### ASSIGNED TASK
Ignoring every picture, transcribe the data in full as it stands.
• • • • • • •
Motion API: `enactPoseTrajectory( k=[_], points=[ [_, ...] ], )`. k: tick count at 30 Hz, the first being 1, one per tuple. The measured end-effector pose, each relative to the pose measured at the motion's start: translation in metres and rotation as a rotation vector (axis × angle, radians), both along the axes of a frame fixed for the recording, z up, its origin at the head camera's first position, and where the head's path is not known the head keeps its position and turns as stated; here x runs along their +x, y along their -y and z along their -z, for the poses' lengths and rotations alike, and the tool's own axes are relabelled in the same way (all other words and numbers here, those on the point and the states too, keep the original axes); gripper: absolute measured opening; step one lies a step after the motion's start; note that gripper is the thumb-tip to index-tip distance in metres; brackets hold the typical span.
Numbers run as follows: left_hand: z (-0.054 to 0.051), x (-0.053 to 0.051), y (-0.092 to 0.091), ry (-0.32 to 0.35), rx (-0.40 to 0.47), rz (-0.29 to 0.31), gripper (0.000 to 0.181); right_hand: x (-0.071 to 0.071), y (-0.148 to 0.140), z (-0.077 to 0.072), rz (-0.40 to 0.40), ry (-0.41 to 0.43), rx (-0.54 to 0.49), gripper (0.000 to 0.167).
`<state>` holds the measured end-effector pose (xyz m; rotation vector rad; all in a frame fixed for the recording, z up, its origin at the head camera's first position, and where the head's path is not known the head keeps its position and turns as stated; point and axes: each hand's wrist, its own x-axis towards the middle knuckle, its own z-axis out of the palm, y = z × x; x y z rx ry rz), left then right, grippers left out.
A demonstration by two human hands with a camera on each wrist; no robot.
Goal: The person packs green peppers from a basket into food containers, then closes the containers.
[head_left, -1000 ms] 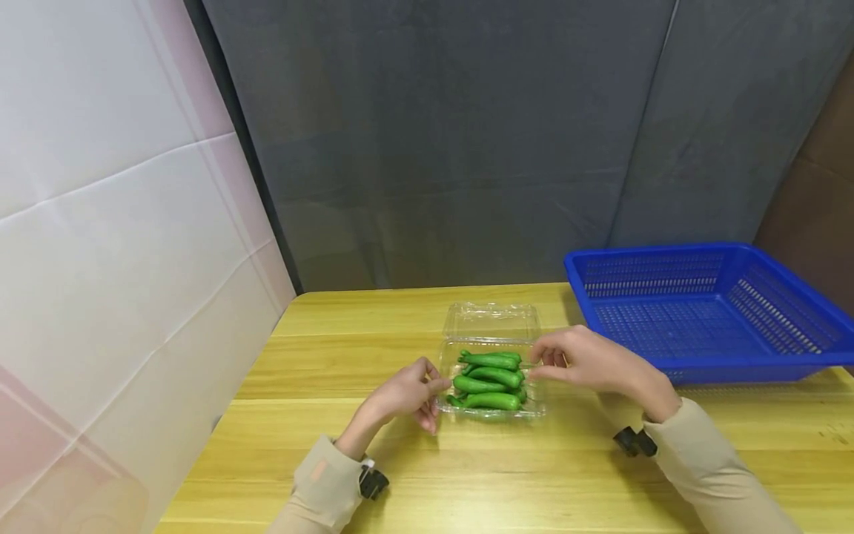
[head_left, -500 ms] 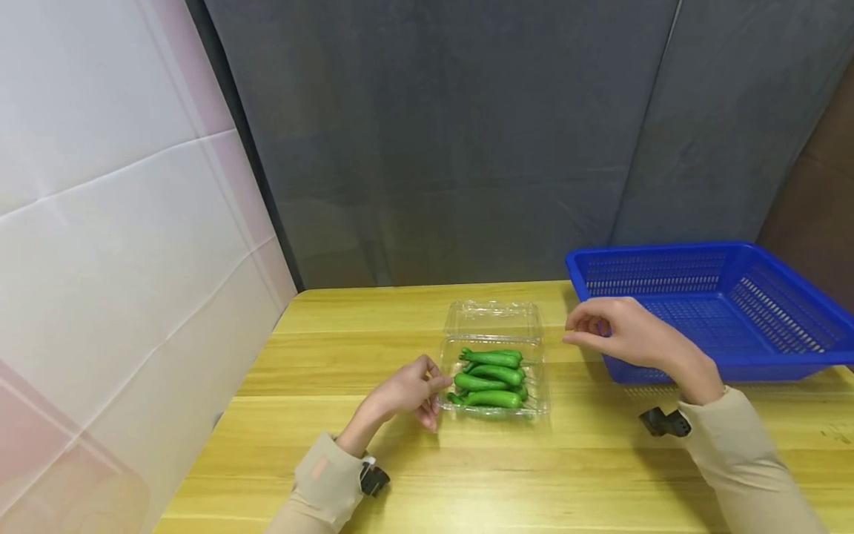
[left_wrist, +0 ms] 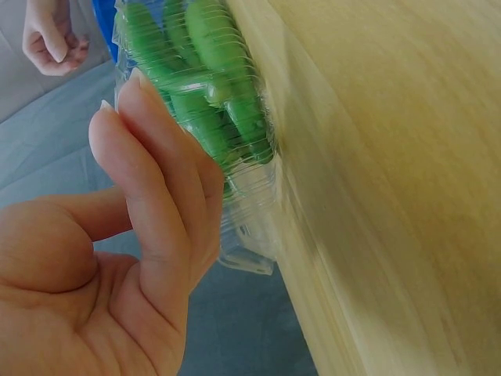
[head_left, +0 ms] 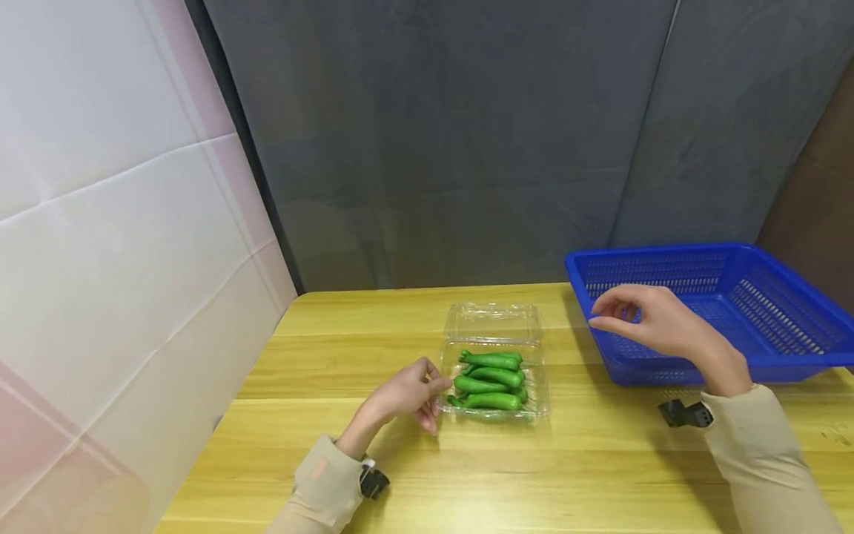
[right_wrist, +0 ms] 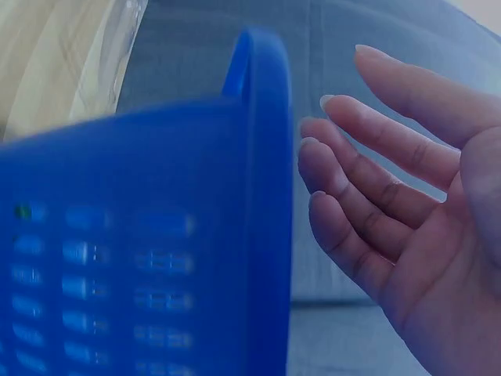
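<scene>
Several green peppers (head_left: 490, 377) lie side by side in a clear plastic clamshell container (head_left: 543, 389), whose lid (head_left: 494, 322) is folded back away from me. My left hand (head_left: 410, 393) pinches the container's left rim between thumb and index finger, with its other fingers hanging beside the wall. In the left wrist view those fingers (left_wrist: 160, 168) partly cover the peppers (left_wrist: 207, 70). Above the left rim of a blue plastic basket (head_left: 603, 371) hovers my right hand (head_left: 657, 319). Its fingers are loosely bent and hold nothing, and the right wrist view shows them just apart from the basket wall (right_wrist: 172, 157).
The basket is wide with slotted sides and stands at the right on the wooden table (head_left: 320, 356). A dark grey cloth (head_left: 434, 148) hangs behind the table's far edge. A pale wall panel (head_left: 120, 222) borders the left side.
My right hand has moved right and away from the peppers to the basket's left rim. The left hand, the container and the peppers stay where they were.
</scene>
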<state>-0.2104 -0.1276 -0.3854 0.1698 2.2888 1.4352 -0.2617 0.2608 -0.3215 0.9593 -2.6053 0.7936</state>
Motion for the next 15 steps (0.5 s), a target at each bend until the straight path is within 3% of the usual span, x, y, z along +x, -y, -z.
enactPoseTrajectory(
  k=[7,15],
  points=[
    [0.000,0.001,0.001,-0.010,-0.005,-0.004,0.022,-0.005,-0.017,-0.001,0.098,0.081,0.013,0.012],
    [0.000,0.001,0.002,-0.018,-0.012,-0.001,0.022,-0.013,-0.034,0.004,0.151,0.152,0.066,0.022]
  ],
)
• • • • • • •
### EXERCISE SOLUTION
Motion API: `enactPoseTrajectory( k=[_], points=[ [_, ...] ], )`. k: tick count at 30 Hz, the first being 1, one per tuple. The measured end-effector pose, each relative to the pose measured at the motion's start: translation in metres and rotation as a rotation vector (axis × angle, radians), both along the axes of a frame fixed for the recording, z up, its origin at the head camera's first position, and where the head's path is not known the head keeps its position and turns as stated; here x runs along their +x, y along their -y and z along their -z, for the poses' lengths and rotations alike, and the tool's own axes are relabelled in the same way (all other words and numbers here, those on the point and the states too, keep the original axes); gripper: absolute measured opening; step one lies a step after the motion's start; note that gripper is the thumb-tip to index-tip distance in metres; brackets hold the typical span.
Numbers run as follows: left_hand: z (-0.054 to 0.051), x (-0.053 to 0.051), y (-0.092 to 0.091), ry (-0.32 to 0.35), rx (-0.40 to 0.47), rz (-0.29 to 0.31), gripper (0.000 to 0.181); right_hand: x (-0.071 to 0.071), y (-0.148 to 0.140), z (-0.077 to 0.072), rz (-0.40 to 0.40), ry (-0.41 to 0.43), rx (-0.54 to 0.49), gripper (0.000 to 0.167).
`<state>` holds the measured end-effector pose (xyz m; rotation vector rad; all in a frame fixed for the recording, z up, its origin at the head camera's first position, and where the head's path is not known the head keeps its position and turns as stated; point and axes: each hand's wrist, its own x-axis towards the middle knuckle, its own z-axis out of the palm, y = z × x; x y z rx ry rz), left then right, grippers left out.
A demonstration by two human hands with a camera on each wrist; no robot.
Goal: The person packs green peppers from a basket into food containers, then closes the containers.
[head_left, -1000 ms] 
[head_left, -500 ms] 
[left_wrist, +0 ms] 
[head_left, +0 ms] 
[right_wrist, +0 ms] 
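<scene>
Several green peppers (head_left: 490, 377) lie side by side in a clear plastic clamshell container (head_left: 543, 389), whose lid (head_left: 494, 322) is folded back away from me. My left hand (head_left: 410, 393) pinches the container's left rim between thumb and index finger, with its other fingers hanging beside the wall. In the left wrist view those fingers (left_wrist: 160, 168) partly cover the peppers (left_wrist: 207, 70). Above the left rim of a blue plastic basket (head_left: 603, 371) hovers my right hand (head_left: 657, 319). Its fingers are loosely bent and hold nothing, and the right wrist view shows them just apart from the basket wall (right_wrist: 172, 157).
The basket is wide with slotted sides and stands at the right on the wooden table (head_left: 320, 356). A dark grey cloth (head_left: 434, 148) hangs behind the table's far edge. A pale wall panel (head_left: 120, 222) borders the left side.
My right hand has moved right and away from the peppers to the basket's left rim. The left hand, the container and the peppers stay where they were.
</scene>
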<state>-0.2104 -0.1276 -0.3854 0.1698 2.2888 1.4352 -0.2617 0.2608 -0.3215 0.9593 -2.6053 0.7936</state>
Motion for the next 15 steps (0.5 s), a target at each bend until the straight path is within 3% of the usual span, x, y, z along +x, -y, -z.
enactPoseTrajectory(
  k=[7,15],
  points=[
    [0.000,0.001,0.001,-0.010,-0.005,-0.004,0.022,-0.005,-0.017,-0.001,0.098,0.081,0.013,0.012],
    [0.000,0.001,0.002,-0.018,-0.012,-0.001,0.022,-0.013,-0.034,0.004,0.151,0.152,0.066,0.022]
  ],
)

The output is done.